Teaching and instruction in partnership with this diversity, also finds itself looking for new ways to augment and integrate new models and ideals in their specific classrooms. Their own assessments now reach across both qualitative and quantitative tools and require a different type of collaboration. Moving discovery into cognitive understanding through reflective models requires a more cooperative learning and teaching style. The use of the traditional lecture may find itself giving way to more discussion and reflective essay and conversations. The role of the instructor becomes one of a helmsman steering the boat. The challenge is letting go of the rudder and allowing the boat to drift a little in the interest of collaborative discovery. The models discussed above allow for both reflective and morally directed discovery that makes the student more accountable for their learning. Yet within this accountability comes a sense of ownership which encourages new discovery and collaboration. In the end allowing this type of discovery is as King and Kitchener’s (Evans et al 1998) model asserts, “one of the most important responsibilities educators have is helping students learn to make defensible judgments.” (pg. 161)
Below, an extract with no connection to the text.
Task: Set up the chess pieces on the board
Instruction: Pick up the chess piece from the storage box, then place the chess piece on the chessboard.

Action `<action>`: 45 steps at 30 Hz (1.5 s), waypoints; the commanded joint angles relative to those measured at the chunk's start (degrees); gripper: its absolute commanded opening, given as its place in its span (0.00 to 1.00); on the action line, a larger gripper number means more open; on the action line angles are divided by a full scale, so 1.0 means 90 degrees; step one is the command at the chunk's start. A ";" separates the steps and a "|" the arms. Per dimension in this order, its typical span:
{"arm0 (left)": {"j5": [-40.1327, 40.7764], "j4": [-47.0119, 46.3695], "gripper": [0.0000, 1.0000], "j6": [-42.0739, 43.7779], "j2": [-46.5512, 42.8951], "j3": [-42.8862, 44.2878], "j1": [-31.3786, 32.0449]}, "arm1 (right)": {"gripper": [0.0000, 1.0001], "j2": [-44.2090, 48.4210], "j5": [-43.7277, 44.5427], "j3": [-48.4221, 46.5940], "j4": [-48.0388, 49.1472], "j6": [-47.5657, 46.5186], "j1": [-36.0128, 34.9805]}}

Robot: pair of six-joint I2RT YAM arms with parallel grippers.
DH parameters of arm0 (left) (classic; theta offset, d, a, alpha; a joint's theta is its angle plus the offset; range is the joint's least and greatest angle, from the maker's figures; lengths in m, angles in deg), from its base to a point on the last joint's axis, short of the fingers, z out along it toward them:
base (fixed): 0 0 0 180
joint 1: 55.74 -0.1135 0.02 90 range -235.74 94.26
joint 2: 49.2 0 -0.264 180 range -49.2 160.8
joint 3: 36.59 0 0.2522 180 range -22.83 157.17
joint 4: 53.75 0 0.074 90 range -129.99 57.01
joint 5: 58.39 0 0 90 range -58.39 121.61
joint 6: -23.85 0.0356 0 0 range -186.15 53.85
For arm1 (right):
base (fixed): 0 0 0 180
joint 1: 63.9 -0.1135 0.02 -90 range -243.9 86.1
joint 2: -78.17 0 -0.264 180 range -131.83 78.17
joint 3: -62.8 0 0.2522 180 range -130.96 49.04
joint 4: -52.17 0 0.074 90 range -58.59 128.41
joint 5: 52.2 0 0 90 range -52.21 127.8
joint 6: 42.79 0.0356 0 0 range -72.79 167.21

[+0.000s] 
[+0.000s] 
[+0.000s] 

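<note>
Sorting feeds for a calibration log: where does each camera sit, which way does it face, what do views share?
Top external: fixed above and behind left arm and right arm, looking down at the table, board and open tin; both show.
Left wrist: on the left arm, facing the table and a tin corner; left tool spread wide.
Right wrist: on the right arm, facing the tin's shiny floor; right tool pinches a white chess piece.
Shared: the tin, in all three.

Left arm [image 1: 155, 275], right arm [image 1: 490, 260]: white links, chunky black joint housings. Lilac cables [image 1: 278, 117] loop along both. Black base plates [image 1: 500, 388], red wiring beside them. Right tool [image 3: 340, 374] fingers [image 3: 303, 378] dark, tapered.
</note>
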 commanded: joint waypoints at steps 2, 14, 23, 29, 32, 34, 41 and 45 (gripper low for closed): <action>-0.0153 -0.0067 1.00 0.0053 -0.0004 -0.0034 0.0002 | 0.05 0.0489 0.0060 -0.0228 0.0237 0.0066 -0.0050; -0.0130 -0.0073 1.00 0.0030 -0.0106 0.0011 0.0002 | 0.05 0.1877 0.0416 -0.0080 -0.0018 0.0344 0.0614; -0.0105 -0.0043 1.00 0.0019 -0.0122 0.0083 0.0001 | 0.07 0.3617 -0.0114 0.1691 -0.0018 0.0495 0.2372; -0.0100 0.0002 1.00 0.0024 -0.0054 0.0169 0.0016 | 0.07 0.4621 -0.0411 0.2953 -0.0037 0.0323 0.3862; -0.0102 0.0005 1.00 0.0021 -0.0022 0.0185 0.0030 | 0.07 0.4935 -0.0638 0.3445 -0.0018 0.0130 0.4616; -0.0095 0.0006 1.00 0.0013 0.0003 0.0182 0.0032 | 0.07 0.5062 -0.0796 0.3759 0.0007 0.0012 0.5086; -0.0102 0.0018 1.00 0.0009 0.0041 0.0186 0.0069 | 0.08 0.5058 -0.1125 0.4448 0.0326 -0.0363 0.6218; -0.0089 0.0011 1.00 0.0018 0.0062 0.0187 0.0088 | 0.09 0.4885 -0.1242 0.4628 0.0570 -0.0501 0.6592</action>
All of this leads us to teaching and learning in general. It is all part of an evolutionary process which is both cognitive and reflective. Lessons taught and lessons learned find themselves intertwined in both development and delivery. From the high stakes testing of secondary education through the knowing and reflective cognitions of post secondary education the educational journey is both collaborative and guided. Academic freedom within the post-secondary environment needs to embrace the idea that moving outside of the box is both advantageous and necessary for the continued development of both the student and the overall environment. The fact that more adults are returning to college via both the online and traditional routes has added a new dynamic to both teaching and learning. Advances in technology have changed delivery of content as well as overall development. Diversity in the climate in all demographic areas has moved change as well. Magolda (2001) states that, “Piaget described intelligence in terms of qualitatively different structures through which persons made meaning of their experience.” (pg. 16) It is this understanding that moves the various models within in learning environment and as such understanding in the development of the learning environment.
Learning and teaching will continue to develop and transform themselves because the cognitions and development models will continue to develop and transform. Technology will continue to flatten our world and engage our educational practices. This in turn will augment and engage new populations of learners. Why then a PhD? As the complexity of our learning environments increase so do the skills needed in the everyday world for the individual to integrate and engage the diversity present. The new world of collaboration and shared practice will demand higher education from all involved. The end result may be a learning environment where the line between teacher and learner becomes less well defined. The teacher however, will always be there to steer our boat into a safe harbor and like Columbus into new worlds. The PhD can smooth the rough waters while engaging the learner in new and greater depths of understanding. Can you do it? Can you afford not to.
Baxter Magolda, Marcia B. (2001). Making their own way; narratives for transforming higher education to promote self-development. Sterling, VA. Stylus Publishing.
Evans, Nancy J., Forney, Deanna S., Guido-DiBrito, Florence (1998). Student development in college; theory, research and practice. San Francisco, CA. Jossey-Bass Publications.